The solution to the problem was to drop “homosexual” in favor of “gay” and to make the gay-rights movement about love and marriage, not sex.  Love and marriage poll a lot better than gay sex does.  Who can be opposed to love?

From a Biblical perspective, though, this shift focuses attention in exactly the wrong place.  Scripturally speaking, a homosexual isn’t somebody who feels a certain way or has a certain kind of personality.  It’s a man who has been intimate with other men, and unless you have done that, you’re not a homosexual.  The doing is what the Bible condemns.

By contrast, the Scriptures have nothing to say about men with personality traits that aren’t stereotypically masculine, nor even about men who love one another.  Indeed, the word encourages that!  John was the apostle whom Jesus loved.  Today, it’s commonplace for me to tell a brother in Christ that I love him.  It has nothing to do with sexual desire and everything to with the affection that we share in Christ Jesus.

“Being gay” is not a Scripturally cognizable concept, and it isn’t the problem.  Two men loving one another isn’t the problem.  Two men having relations with one another is the problem.

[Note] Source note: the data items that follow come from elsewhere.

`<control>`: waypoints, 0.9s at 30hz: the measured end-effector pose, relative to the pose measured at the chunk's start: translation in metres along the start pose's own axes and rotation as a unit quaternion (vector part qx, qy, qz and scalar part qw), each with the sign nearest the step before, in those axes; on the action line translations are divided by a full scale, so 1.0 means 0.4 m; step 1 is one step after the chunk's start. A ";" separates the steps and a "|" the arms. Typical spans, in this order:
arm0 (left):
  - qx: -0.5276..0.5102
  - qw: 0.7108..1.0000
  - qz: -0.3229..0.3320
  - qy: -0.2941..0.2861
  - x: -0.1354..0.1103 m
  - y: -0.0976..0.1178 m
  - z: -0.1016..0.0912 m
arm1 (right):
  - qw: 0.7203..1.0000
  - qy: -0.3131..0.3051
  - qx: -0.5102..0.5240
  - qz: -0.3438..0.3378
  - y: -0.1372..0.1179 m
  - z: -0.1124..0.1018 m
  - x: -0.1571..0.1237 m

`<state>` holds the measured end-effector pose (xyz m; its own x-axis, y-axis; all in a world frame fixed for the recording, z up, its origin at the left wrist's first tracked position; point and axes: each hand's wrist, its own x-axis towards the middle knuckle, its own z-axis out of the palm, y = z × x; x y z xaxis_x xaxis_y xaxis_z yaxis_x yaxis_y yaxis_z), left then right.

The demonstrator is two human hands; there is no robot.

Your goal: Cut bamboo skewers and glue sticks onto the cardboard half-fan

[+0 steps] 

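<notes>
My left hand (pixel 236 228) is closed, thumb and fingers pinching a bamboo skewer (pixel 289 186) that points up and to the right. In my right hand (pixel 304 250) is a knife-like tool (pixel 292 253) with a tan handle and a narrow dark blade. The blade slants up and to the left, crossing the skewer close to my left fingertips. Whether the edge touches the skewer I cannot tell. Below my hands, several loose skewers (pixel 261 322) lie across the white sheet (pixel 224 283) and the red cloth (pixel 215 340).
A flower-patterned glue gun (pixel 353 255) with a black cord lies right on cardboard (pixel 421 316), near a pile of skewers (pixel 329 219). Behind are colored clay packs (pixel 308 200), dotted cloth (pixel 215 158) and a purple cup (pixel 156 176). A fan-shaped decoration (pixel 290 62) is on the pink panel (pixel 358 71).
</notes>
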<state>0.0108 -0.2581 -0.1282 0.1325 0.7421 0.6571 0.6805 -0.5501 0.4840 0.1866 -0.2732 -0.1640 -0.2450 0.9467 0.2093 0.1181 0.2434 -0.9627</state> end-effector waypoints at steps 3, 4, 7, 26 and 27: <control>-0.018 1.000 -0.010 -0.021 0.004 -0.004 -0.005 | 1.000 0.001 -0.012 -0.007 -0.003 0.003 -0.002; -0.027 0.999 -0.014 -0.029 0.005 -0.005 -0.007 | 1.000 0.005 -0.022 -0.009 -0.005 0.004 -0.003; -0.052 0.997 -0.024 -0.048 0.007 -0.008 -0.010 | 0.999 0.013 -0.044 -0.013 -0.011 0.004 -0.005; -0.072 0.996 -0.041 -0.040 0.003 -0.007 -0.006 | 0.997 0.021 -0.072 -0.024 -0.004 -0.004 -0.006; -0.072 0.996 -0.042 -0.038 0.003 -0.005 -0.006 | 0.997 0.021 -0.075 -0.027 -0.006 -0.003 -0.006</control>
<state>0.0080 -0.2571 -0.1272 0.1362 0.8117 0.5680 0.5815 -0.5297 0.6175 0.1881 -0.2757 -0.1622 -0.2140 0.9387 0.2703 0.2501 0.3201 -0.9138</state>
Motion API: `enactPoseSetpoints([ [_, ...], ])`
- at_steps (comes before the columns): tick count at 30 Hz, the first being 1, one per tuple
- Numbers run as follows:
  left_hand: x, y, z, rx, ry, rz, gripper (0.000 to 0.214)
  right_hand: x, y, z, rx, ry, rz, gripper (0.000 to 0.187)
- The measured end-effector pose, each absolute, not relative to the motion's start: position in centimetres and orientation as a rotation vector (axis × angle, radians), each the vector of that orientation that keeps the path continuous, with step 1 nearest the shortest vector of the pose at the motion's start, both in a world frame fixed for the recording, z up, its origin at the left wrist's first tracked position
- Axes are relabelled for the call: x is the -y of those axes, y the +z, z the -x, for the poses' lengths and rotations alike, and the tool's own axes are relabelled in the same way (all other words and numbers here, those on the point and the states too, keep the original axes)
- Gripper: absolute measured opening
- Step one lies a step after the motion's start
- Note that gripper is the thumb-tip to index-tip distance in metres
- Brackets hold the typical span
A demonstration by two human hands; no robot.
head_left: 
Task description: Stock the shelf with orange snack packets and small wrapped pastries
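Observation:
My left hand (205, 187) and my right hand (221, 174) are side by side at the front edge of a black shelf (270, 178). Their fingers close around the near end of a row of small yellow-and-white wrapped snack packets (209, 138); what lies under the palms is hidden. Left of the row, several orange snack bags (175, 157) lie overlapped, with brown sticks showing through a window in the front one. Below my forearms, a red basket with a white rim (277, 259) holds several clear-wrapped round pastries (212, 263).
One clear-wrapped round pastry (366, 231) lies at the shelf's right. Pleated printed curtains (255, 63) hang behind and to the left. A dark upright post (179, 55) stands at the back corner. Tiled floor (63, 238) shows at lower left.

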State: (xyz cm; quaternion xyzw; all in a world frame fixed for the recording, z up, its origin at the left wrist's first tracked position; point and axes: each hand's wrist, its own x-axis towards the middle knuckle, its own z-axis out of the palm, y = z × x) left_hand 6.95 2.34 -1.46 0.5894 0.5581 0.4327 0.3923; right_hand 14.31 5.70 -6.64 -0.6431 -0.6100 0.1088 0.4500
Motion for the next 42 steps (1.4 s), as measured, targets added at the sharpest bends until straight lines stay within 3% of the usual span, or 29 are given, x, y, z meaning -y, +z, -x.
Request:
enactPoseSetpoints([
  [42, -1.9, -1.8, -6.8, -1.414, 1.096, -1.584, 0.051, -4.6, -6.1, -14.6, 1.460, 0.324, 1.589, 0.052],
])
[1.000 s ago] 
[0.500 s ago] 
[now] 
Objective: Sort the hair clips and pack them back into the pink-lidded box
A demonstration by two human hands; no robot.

From here on out, American Christians are going to live in a world that accepts the practice of homosexuality.  We have to acknowledge that and recognize that it’s going to be yet another barrier to our efforts to reach the lost. 

As we discuss these things with outsiders, though, we must keep the real issue firmly in mind.  Our concern is not with anyone’s inclinations and temptations, but with their violations of the law of God.  If we allow others to make the discussion about anything else, we aren’t going to get anywhere.